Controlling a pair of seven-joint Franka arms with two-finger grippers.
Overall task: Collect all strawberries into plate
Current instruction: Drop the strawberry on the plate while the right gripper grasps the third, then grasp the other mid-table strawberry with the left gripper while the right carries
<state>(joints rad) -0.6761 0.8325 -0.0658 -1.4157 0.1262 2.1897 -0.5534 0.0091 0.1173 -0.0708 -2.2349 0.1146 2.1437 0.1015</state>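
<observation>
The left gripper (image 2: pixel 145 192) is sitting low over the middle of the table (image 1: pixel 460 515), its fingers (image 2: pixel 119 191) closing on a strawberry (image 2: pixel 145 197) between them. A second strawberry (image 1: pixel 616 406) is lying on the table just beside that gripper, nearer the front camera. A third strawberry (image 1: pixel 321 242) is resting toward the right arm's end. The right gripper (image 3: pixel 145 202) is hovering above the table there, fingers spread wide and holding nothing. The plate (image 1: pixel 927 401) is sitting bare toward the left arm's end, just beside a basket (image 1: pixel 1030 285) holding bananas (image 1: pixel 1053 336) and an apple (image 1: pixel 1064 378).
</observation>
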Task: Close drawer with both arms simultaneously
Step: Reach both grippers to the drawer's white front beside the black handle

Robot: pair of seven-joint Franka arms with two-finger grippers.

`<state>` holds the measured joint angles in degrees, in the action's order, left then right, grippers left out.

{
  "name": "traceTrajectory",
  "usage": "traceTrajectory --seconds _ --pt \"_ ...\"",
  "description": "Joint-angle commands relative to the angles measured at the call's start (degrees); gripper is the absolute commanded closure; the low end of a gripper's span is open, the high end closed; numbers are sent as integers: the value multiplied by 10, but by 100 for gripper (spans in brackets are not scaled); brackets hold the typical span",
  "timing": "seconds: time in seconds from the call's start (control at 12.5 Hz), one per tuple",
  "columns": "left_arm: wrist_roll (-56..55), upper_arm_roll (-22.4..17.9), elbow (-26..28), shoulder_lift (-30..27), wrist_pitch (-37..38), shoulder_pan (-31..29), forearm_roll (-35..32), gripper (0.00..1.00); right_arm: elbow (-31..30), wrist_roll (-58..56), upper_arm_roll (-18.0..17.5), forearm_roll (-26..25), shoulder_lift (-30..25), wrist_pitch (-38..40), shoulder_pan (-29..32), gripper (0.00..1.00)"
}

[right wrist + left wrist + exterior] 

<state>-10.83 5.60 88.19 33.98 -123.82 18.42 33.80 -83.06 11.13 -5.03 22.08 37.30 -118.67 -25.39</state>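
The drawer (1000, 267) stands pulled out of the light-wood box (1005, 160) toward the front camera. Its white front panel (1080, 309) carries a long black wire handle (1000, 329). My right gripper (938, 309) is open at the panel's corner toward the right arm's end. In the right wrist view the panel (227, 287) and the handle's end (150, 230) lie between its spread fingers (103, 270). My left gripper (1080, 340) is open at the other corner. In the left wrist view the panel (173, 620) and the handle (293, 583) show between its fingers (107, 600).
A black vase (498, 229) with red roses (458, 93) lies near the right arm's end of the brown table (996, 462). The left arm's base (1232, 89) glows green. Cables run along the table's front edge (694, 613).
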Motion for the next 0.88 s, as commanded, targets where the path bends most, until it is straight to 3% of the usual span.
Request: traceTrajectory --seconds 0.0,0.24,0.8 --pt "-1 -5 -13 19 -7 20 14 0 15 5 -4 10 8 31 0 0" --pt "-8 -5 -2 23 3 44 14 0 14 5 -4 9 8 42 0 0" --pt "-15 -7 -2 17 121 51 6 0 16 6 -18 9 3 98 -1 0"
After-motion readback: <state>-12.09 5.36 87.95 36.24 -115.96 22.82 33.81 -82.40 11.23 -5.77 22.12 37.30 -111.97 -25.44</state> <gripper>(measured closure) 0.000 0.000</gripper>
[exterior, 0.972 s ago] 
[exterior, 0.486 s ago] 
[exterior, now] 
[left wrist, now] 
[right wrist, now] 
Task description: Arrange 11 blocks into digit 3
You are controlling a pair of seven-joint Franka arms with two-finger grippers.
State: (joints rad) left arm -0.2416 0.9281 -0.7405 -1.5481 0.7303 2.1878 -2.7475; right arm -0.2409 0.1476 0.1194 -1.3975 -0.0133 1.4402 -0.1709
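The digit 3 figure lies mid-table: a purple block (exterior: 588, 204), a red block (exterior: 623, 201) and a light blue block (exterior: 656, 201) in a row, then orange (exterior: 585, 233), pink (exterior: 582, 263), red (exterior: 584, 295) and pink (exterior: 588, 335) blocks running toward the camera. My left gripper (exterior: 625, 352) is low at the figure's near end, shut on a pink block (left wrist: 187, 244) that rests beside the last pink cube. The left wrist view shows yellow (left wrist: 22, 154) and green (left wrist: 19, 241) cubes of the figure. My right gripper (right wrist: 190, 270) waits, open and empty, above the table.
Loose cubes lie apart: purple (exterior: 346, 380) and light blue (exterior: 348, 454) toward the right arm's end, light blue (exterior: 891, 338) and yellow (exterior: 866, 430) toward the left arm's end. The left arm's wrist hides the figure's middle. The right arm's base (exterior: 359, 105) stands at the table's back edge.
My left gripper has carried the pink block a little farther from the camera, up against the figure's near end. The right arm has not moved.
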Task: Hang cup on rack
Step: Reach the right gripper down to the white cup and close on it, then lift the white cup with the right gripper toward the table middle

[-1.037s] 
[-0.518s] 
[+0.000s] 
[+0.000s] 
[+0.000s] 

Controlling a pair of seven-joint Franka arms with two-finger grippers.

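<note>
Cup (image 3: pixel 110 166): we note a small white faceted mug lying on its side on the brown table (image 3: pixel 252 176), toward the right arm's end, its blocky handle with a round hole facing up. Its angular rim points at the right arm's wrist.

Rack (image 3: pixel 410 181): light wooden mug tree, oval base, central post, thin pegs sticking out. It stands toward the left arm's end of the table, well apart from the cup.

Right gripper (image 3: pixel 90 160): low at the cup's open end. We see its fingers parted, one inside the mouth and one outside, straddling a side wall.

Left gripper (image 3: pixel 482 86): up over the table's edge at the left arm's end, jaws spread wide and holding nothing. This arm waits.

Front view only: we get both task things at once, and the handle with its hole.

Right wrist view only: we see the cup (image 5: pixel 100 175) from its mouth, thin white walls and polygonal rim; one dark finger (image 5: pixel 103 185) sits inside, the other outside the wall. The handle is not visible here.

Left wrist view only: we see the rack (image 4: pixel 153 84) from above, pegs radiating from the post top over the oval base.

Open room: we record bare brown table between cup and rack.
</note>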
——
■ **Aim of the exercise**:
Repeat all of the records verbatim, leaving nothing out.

■ **Response to the exercise**:
Controlling a pair of seven-joint Franka arms with two-finger grippers.
Overall task: Collect all strawberries into plate
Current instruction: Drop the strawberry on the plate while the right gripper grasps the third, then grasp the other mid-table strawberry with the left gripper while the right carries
<state>(joints rad) -0.6761 0.8325 -0.0658 -1.4157 0.1262 2.1897 -0.5534 0.0091 0.1173 -0.0708 -2.2349 0.1146 2.1437 0.1015</state>
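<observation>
The left gripper (image 2: pixel 145 192) is sitting low over the middle of the table (image 1: pixel 460 515), its fingers (image 2: pixel 119 191) closing on a strawberry (image 2: pixel 145 197) between them. A second strawberry (image 1: pixel 616 406) is lying on the table just beside that gripper, nearer the front camera. A third strawberry (image 1: pixel 321 242) is resting toward the right arm's end. The right gripper (image 3: pixel 145 202) is hovering above the table there, fingers spread wide and holding nothing. The plate (image 1: pixel 927 401) is sitting bare toward the left arm's end, just beside a basket (image 1: pixel 1030 285) holding bananas (image 1: pixel 1053 336) and an apple (image 1: pixel 1064 378).
</observation>
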Task: Close drawer with both arms simultaneously
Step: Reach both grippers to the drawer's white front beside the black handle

Robot: pair of seven-joint Franka arms with two-finger grippers.

`<state>` holds the measured joint angles in degrees, in the action's order, left then right, grippers left out.

{
  "name": "traceTrajectory",
  "usage": "traceTrajectory --seconds _ --pt \"_ ...\"",
  "description": "Joint-angle commands relative to the angles measured at the call's start (degrees); gripper is the absolute commanded closure; the low end of a gripper's span is open, the high end closed; numbers are sent as integers: the value multiplied by 10, but by 100 for gripper (spans in brackets are not scaled); brackets hold the typical span",
  "timing": "seconds: time in seconds from the call's start (control at 12.5 Hz), one per tuple",
  "columns": "left_arm: wrist_roll (-56..55), upper_arm_roll (-22.4..17.9), elbow (-26..28), shoulder_lift (-30..27), wrist_pitch (-37..38), shoulder_pan (-31..29), forearm_roll (-35..32), gripper (0.00..1.00); right_arm: elbow (-31..30), wrist_roll (-58..56), upper_arm_roll (-18.0..17.5), forearm_roll (-26..25), shoulder_lift (-30..25), wrist_pitch (-38..40), shoulder_pan (-29..32), gripper (0.00..1.00)"
}

[right wrist + left wrist + exterior] 

<state>-10.83 5.60 88.19 33.98 -123.82 18.42 33.80 -83.06 11.13 -5.03 22.08 37.30 -118.67 -25.39</state>
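The drawer (1000, 267) stands pulled out of the light-wood box (1005, 160) toward the front camera. Its white front panel (1080, 309) carries a long black wire handle (1000, 329). My right gripper (938, 309) is open at the panel's corner toward the right arm's end. In the right wrist view the panel (227, 287) and the handle's end (150, 230) lie between its spread fingers (103, 270). My left gripper (1080, 340) is open at the other corner. In the left wrist view the panel (173, 620) and the handle (293, 583) show between its fingers (107, 600).
A black vase (498, 229) with red roses (458, 93) lies near the right arm's end of the brown table (996, 462). The left arm's base (1232, 89) glows green. Cables run along the table's front edge (694, 613).
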Motion for the next 0.88 s, as commanded, targets where the path bends most, until it is straight to 3% of the usual span.
Request: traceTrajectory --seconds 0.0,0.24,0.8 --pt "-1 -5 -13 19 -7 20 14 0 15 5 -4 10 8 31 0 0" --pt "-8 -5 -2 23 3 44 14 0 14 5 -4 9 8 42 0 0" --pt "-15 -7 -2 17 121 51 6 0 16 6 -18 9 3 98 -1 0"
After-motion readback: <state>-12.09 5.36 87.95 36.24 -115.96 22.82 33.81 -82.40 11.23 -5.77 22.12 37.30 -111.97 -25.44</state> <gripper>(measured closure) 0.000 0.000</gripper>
[exterior, 0.972 s ago] 
[exterior, 0.486 s ago] 
[exterior, now] 
[left wrist, now] 
[right wrist, now] 
Task description: Arrange 11 blocks into digit 3
You are controlling a pair of seven-joint Franka arms with two-finger grippers.
State: (joints rad) left arm -0.2416 0.9281 -0.7405 -1.5481 0.7303 2.1878 -2.7475; right arm -0.2409 0.1476 0.1194 -1.3975 -0.0133 1.4402 -0.1709
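The digit 3 figure lies mid-table: a purple block (exterior: 588, 204), a red block (exterior: 623, 201) and a light blue block (exterior: 656, 201) in a row, then orange (exterior: 585, 233), pink (exterior: 582, 263), red (exterior: 584, 295) and pink (exterior: 588, 335) blocks running toward the camera. My left gripper (exterior: 625, 352) is low at the figure's near end, shut on a pink block (left wrist: 187, 244) that rests beside the last pink cube. The left wrist view shows yellow (left wrist: 22, 154) and green (left wrist: 19, 241) cubes of the figure. My right gripper (right wrist: 190, 270) waits, open and empty, above the table.
Loose cubes lie apart: purple (exterior: 346, 380) and light blue (exterior: 348, 454) toward the right arm's end, light blue (exterior: 891, 338) and yellow (exterior: 866, 430) toward the left arm's end. The left arm's wrist hides the figure's middle. The right arm's base (exterior: 359, 105) stands at the table's back edge.
My left gripper has carried the pink block a little farther from the camera, up against the figure's near end. The right arm has not moved.
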Task: Hang cup on rack
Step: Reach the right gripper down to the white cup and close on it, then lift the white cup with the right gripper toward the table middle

[-1.037s] 
[-0.518s] 
[+0.000s] 
[+0.000s] 
[+0.000s] 

Controlling a pair of seven-joint Franka arms with two-finger grippers.

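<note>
Cup (image 3: pixel 110 166): we note a small white faceted mug lying on its side on the brown table (image 3: pixel 252 176), toward the right arm's end, its blocky handle with a round hole facing up. Its angular rim points at the right arm's wrist.

Rack (image 3: pixel 410 181): light wooden mug tree, oval base, central post, thin pegs sticking out. It stands toward the left arm's end of the table, well apart from the cup.

Right gripper (image 3: pixel 90 160): low at the cup's open end. We see its fingers parted, one inside the mouth and one outside, straddling a side wall.

Left gripper (image 3: pixel 482 86): up over the table's edge at the left arm's end, jaws spread wide and holding nothing. This arm waits.

Front view only: we get both task things at once, and the handle with its hole.

Right wrist view only: we see the cup (image 5: pixel 100 175) from its mouth, thin white walls and polygonal rim; one dark finger (image 5: pixel 103 185) sits inside, the other outside the wall. The handle is not visible here.

Left wrist view only: we see the rack (image 4: pixel 153 84) from above, pegs radiating from the post top over the oval base.

Open room: we record bare brown table between cup and rack.
</note>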

The output for this exercise is finished.